On Jan. 1, 2014, Rhode Island’s Temporary Caregiver Insurance law went into effect. The law amended the state’s existing Temporary Disability Insurance program to allow employees to collect short-term disability benefits for up to four weeks to care for a seriously ill child, spouse, domestic partner, parent, parent-in-law or grandparent, or to bond with a newborn, adopted or foster child.
Rhode Island, California and New Jersey are the only states requiring companies to offer parental and family leave paid out of a pool of employee paycheck contributions. In the first four months of Rhode Island’s paid family leave program, more than 650 claims have been approved to allow new parents to use paid leave while caring for a new child, the National Partnership study said.
In addition, Rhode Island’s existing Parental and Family Medical Leave Act requires companies that employ 50 or more workers to provide 13 weeks of unpaid, job-protected leave, more than is required under the federal Family and Medical Leave Act of 1993.
Rhode Island law requires employers to make “reasonable efforts” to provide a place other than a bathroom for nursing employees to express breast milk at work. However, unlike in most other states with such laws, Rhode Island but does not require employers to provide “reasonable break time” for nursing employees.
Three other states – Illinois, Oregon and Washington – also received a grade of “B” in the study, while Connecticut, Hawaii, New Jersey and the District of Columbia received a “B+” in recognition of their efforts to improve worker access to paid sick days and paid medical and family leave. Massachusetts scored a “C.”
California scored the highest of any state with its “A-” awarded for the state’s first-in-nation paid family leave law, but no state scored an “A” or higher. Seventeen states in the U.S. earned an “F” for offering no benefits or programs to help families with new children beyond what is required by federal law.
“Too often, expecting mothers who need but are not provided reasonable accommodations at work are forced to take unpaid leave, quit or jeopardize the health of their pregnancies,” the report stated. “The United States distinguishes itself unfavorably from much of the rest of the world by failing to provide adequate supports and protections for parents and children.”

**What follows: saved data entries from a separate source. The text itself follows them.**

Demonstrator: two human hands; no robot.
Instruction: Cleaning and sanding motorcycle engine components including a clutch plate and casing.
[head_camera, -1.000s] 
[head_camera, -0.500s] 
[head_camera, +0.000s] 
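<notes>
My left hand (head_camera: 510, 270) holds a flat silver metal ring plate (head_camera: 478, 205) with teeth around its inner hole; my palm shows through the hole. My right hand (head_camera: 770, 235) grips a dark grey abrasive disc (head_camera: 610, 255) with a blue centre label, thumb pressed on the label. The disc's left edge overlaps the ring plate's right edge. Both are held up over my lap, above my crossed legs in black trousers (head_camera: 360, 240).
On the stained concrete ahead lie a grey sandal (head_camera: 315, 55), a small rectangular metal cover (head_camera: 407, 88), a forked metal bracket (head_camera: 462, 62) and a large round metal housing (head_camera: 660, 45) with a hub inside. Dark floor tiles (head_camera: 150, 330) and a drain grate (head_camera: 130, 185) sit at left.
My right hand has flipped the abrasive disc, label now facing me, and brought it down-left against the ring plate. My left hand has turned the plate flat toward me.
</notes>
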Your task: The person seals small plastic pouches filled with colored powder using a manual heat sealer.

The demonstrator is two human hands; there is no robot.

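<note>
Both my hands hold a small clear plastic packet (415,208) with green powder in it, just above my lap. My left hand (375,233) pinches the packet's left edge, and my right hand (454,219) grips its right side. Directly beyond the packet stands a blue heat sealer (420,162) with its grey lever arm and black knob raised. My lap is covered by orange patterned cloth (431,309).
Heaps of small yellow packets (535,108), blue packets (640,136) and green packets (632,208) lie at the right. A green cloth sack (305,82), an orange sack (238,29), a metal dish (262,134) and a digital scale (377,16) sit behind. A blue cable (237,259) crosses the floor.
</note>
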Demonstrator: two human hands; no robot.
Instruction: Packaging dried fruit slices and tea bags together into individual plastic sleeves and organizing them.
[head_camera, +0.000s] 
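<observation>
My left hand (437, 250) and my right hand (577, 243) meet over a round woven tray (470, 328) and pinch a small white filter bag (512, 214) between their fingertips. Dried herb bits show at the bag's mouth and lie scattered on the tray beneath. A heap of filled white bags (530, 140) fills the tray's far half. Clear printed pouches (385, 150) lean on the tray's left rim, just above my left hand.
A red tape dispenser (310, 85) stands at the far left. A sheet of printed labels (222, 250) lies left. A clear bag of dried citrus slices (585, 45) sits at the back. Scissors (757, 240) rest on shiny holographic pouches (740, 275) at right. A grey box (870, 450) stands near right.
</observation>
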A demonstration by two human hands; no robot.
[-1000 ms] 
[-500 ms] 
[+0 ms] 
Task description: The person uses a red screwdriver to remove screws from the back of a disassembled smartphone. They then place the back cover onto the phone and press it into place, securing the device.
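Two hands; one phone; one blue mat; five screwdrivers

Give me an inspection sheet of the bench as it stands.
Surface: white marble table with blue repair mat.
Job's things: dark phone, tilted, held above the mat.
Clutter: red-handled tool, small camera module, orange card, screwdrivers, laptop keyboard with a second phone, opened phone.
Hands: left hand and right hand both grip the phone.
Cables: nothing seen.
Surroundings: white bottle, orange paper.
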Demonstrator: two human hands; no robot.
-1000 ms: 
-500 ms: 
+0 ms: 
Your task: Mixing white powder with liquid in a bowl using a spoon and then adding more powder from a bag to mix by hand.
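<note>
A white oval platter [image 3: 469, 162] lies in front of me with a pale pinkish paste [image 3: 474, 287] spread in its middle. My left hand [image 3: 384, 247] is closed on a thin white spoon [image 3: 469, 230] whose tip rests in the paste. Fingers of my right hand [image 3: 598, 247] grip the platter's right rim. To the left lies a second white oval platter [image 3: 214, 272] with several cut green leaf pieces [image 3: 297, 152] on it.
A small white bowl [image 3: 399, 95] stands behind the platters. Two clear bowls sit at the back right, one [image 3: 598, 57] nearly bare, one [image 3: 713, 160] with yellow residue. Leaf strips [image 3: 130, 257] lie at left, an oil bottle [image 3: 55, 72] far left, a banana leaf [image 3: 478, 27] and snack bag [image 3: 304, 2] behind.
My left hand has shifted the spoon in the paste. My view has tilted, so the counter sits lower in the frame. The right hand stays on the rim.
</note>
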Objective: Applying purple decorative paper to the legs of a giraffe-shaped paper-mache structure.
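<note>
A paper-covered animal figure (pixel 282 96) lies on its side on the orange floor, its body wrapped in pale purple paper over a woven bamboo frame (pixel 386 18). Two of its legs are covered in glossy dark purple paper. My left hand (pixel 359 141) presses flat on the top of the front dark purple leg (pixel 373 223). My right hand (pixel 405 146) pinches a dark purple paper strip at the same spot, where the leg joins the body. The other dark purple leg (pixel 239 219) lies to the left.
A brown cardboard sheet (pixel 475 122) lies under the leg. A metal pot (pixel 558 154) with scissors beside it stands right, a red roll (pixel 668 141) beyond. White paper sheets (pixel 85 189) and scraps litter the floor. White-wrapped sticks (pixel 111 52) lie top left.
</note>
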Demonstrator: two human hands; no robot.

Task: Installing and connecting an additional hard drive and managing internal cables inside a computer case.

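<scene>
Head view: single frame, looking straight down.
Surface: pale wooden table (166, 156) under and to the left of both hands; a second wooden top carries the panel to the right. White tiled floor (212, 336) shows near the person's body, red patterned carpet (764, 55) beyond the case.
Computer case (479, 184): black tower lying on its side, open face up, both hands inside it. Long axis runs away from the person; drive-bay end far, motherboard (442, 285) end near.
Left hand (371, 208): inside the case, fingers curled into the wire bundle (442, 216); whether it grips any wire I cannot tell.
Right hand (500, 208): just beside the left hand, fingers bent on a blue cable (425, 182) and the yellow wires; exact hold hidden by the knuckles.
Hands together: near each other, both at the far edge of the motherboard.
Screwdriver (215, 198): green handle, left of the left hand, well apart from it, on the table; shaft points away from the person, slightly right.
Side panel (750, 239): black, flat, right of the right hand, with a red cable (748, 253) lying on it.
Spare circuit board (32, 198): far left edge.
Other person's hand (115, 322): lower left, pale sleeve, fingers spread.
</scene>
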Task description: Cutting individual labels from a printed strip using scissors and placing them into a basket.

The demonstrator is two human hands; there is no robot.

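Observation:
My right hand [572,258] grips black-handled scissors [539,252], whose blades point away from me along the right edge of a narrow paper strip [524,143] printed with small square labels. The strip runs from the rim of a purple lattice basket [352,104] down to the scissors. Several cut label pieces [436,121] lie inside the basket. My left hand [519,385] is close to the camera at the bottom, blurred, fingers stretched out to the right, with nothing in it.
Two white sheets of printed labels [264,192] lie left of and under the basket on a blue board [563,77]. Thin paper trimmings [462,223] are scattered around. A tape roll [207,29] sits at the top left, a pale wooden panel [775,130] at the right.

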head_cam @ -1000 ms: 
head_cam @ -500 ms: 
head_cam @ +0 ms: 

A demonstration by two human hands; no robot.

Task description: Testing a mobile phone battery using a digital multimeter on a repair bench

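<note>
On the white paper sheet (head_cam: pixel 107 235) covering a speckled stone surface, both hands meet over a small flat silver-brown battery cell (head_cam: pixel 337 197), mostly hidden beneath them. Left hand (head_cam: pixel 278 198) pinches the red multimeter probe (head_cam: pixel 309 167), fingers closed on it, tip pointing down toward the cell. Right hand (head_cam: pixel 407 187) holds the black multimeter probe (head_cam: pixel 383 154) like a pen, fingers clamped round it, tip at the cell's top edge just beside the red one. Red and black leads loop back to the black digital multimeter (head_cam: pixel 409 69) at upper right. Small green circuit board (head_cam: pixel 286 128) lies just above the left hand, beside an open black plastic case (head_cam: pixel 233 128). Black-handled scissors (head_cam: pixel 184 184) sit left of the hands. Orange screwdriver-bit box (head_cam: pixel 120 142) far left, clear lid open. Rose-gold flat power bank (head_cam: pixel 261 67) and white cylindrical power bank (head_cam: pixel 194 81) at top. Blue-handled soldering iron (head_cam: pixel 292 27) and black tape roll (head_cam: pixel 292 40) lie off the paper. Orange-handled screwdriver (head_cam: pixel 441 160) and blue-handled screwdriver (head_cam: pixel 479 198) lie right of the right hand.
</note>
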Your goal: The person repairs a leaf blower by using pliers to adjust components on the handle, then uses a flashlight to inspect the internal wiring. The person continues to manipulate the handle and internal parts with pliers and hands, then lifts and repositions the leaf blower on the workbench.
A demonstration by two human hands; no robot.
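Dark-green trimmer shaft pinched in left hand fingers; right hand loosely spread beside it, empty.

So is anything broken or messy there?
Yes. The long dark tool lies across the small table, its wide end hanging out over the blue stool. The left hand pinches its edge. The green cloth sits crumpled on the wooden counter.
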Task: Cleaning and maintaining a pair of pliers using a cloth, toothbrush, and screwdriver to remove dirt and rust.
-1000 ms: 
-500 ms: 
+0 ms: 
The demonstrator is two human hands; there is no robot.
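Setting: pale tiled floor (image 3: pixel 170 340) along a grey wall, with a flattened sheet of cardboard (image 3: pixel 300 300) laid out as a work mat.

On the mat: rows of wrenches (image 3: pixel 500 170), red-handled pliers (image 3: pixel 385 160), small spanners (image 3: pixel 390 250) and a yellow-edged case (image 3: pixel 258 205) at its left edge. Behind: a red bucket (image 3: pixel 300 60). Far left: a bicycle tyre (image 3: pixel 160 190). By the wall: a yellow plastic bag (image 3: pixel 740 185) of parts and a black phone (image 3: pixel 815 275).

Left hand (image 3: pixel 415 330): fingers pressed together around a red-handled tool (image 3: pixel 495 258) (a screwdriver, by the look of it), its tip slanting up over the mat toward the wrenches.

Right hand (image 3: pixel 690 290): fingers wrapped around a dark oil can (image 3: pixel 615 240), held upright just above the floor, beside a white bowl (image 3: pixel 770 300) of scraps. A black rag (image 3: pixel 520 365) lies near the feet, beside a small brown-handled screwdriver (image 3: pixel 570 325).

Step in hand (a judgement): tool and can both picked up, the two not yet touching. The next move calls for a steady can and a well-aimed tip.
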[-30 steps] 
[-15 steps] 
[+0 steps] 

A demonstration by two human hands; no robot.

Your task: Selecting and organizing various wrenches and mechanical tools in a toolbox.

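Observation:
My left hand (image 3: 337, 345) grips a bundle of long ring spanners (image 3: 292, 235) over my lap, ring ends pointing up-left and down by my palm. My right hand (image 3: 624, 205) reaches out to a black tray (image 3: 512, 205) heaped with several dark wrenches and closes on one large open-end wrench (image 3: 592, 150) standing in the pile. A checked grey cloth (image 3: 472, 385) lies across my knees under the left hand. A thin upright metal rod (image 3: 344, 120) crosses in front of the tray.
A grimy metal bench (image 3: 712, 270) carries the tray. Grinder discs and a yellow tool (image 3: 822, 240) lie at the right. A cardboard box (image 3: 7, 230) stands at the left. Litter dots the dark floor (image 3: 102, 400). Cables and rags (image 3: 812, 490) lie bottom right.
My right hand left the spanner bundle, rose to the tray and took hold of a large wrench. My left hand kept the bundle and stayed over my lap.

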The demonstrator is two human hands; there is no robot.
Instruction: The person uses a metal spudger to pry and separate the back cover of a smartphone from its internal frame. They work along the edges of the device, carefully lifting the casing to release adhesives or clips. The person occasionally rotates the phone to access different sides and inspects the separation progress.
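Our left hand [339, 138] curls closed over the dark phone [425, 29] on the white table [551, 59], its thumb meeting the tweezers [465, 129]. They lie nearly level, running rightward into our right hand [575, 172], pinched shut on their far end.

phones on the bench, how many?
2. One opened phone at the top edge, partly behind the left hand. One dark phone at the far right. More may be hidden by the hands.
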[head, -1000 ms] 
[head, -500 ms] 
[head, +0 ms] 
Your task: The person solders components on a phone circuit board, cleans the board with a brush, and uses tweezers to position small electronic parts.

The National Partnership for Women & Families released the study, titled “Expecting Better: A State-by-State Analysis of Laws That Help New Parents,” as President Barack Obama organized a White House summit on working families to initiate a national dialogue on improving workplace policies for new and expectant parents.
Currently, three national laws address pregnancy discrimination, provide unpaid job-protected family and medical leave, and protect nursing mothers’ rights at work, but no national policies guarantee paid family or medical leave, paid sick days and other support, the organization said.
“New mothers and fathers should not have to experience financial hardship at what should be one of the happiest times of their lives,” the National Partnership wrote in a release of the study. “And a growing body of evidence shows that ensuring new parents and all workers have access to family-friendly policies like paid sick days, and paid family and medical leave has widespread benefits for the health and economic security of families and the strength of businesses and the economy.”
The National Partnership for Women & Families is a national nonprofit based in Washington, D.C., that works to promote fairness in the workplace, reproductive health and rights, access to affordable health care, and policies that help parents meet the dual demands of work and family.